The most challenging part of this research was the development of the strain sensor to measure the intraocular pressure. Very little strain is caused by the change in the intraocular pressure, so, even though the strain sensor had high sensitivity, it was very difficult to measure the change in the intraocular pressure. To overcome this problem, we used a rigid-soft hybrid substrate and a highly-doped Si nanomembrane-based strain sensor that had serpentine geometry. In the previous papers, a rigid-soft hybrid substrate was used to protect the materials and electronics against mechanical stress by locating the electronics on the rigid area (1,2). However, we exploited the mechanical properties of the rigid-soft hybrid substrate inversely. To explain, when the soft contact lens is deformed by a change in intraocular pressure, the rigid region has a negligible change, and the deformation is concentrated on the soft region. We used this effect of concentrating the strain. By fabricating the strain sensor on the soft region where the mechanical deformations are concentrated, the Si strain sensor was able to measure the change in intraocular pressure. It was possible to overcome the challenging part by thinking differently from previously reported papers and fabricating the device following the opposite concept.
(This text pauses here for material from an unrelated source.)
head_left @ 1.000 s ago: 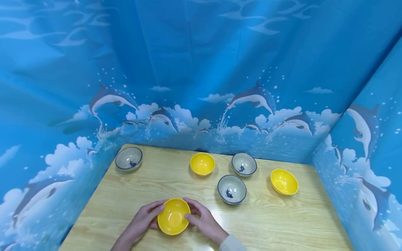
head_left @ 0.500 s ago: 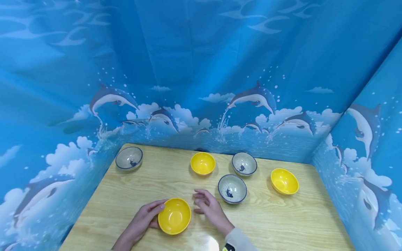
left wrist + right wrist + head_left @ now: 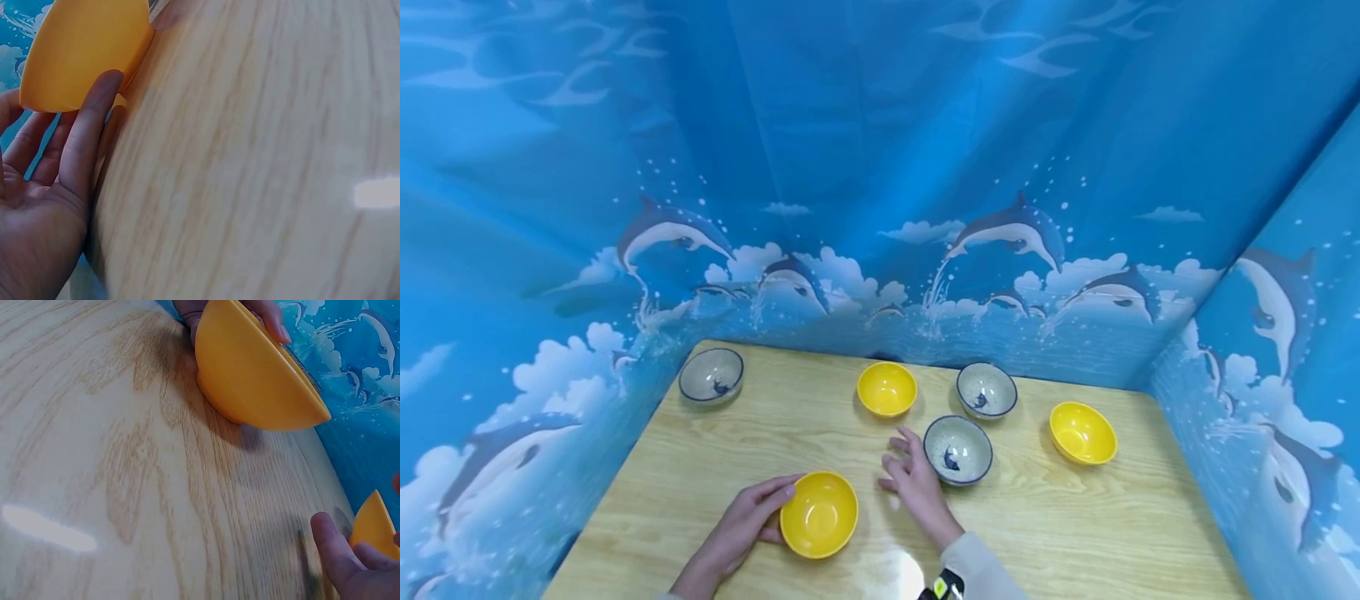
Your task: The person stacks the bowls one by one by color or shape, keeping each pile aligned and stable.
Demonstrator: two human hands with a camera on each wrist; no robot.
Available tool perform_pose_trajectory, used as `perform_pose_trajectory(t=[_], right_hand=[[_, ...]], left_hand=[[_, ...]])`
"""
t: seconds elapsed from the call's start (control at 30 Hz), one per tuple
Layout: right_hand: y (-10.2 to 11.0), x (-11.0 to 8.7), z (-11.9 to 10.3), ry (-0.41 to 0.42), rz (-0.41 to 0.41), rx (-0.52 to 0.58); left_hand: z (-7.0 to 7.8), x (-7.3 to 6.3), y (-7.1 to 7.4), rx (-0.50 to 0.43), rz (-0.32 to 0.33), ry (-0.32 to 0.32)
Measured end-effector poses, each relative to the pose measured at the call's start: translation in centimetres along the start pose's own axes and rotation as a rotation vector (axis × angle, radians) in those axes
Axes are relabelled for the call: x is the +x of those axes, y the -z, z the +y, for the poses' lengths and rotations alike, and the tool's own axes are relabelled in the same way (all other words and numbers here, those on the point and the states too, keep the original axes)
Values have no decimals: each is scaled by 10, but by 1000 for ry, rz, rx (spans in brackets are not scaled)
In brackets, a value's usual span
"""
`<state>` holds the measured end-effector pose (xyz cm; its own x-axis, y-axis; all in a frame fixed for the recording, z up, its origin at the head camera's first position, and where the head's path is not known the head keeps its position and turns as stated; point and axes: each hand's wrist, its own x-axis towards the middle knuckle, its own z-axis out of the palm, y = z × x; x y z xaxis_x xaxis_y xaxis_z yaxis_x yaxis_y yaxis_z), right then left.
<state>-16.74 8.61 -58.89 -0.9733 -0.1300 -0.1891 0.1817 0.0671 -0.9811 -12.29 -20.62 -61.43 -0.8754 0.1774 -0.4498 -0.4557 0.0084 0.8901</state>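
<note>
My left hand [image 3: 741,527] grips a yellow bowl [image 3: 818,514] by its left side, thumb at the rim and the other fingers against its outer wall. In the left wrist view the same bowl [image 3: 87,50] shows its smooth outside above my fingers. The right wrist view has it tilted close over the tabletop. My right hand [image 3: 917,486], its fingers spread and loosely bent with nothing in them, hovers just left of a grey bowl [image 3: 958,450] with a blue rim and a dark blue figure inside. The fingers [image 3: 334,550] of that hand appear low in the right wrist view.
Behind, a second yellow bowl [image 3: 887,389] and another grey bowl [image 3: 987,390] stand near the back edge. One more yellow bowl [image 3: 1082,433] is at the right, and a grey bowl [image 3: 711,375] at the far left corner. A dolphin-print curtain [image 3: 880,208] encloses the wooden table [image 3: 760,442].
My right hand has let go of the held yellow bowl and moved right and away from me, up to the nearer grey bowl. My left hand keeps its grip in place.
</note>
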Motion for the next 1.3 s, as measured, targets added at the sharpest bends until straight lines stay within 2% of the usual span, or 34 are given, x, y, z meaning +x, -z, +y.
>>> perform_pose_trajectory(t=[0.2, 0.4, 0.53, 0.77, 1.3], right_hand=[[-5, 5, -4, -19, 28, 7], [-14, 17, -5, -55, 91, -5], [-19, 27, -5, -73, 136, 24], [-23, 44, -5, -46, 180, 106], [-21, 71, -3, 42, 237, 133]], left_hand=[[3, 0, -1, 3, 3, -4], [3, 0, 0, -1, -7, -10], [3, 0, 0, -9, -14, -9], [2, -1, 1, -19, -21, -8], [1, 0, 1, -7, -16, -12]])
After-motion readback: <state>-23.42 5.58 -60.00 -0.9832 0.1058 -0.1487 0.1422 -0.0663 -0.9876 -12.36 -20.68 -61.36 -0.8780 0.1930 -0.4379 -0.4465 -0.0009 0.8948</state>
We will never forget how we felt when this creative idea was successful.

Fig. 1 Schematic of the substantial concentration of the tensile strain to only the soft elastic zone when stretching the sample. The area ratio of the rigidly reinforced part to the elastic zone (reinforced/elastic) is shown.

We could characterize the smart contact lenses medically and clinically based on our collaboration with ophthalmologists. Therefore, it was possible to obtain data on the accuracy and reproducibility of the sensors by directly comparing the smart contact lens with a tonometer, which is a clinical instrument that is used to measure intraocular pressure. The smart contact lens that was developed had remarkable accuracy and reliability when compared with conventional clinical instruments. Also, the use of the conventional instruments is limited because they require expert training and high skills. However, the smart contact lenses have an advantage in that they do not require expert training and high skills because they measure the intraocular pressure through the sensor on the lens and transfer the measured data wirelessly to the user’s smartphone. We think the smart contact lenses developed in this research have significant potential to replace the clinical instruments that have been used conventionally for the monitoring of intraocular pressure. In addition, this research is very meaningful because it has been applied in medical studies involving people whereas the previous literature was based on animal experiments. Overall, based on this research, it has been demonstrated that smart contact lenses that have been viewed to date as science fiction could become a reality.

 

References

  1. Park, J. et al. Soft, smart contact lenses with integrations of wireless circuits, glucose sensors, and displays. Sci. Adv. 4, eaap9841 (2018).
  2. Ji, S. et al. Photo-patternable and Transparent Films Using Cellulose Nanofibers for Stretchable, Origami Electronics. NPG Asia Mater. 8, e299 (2016).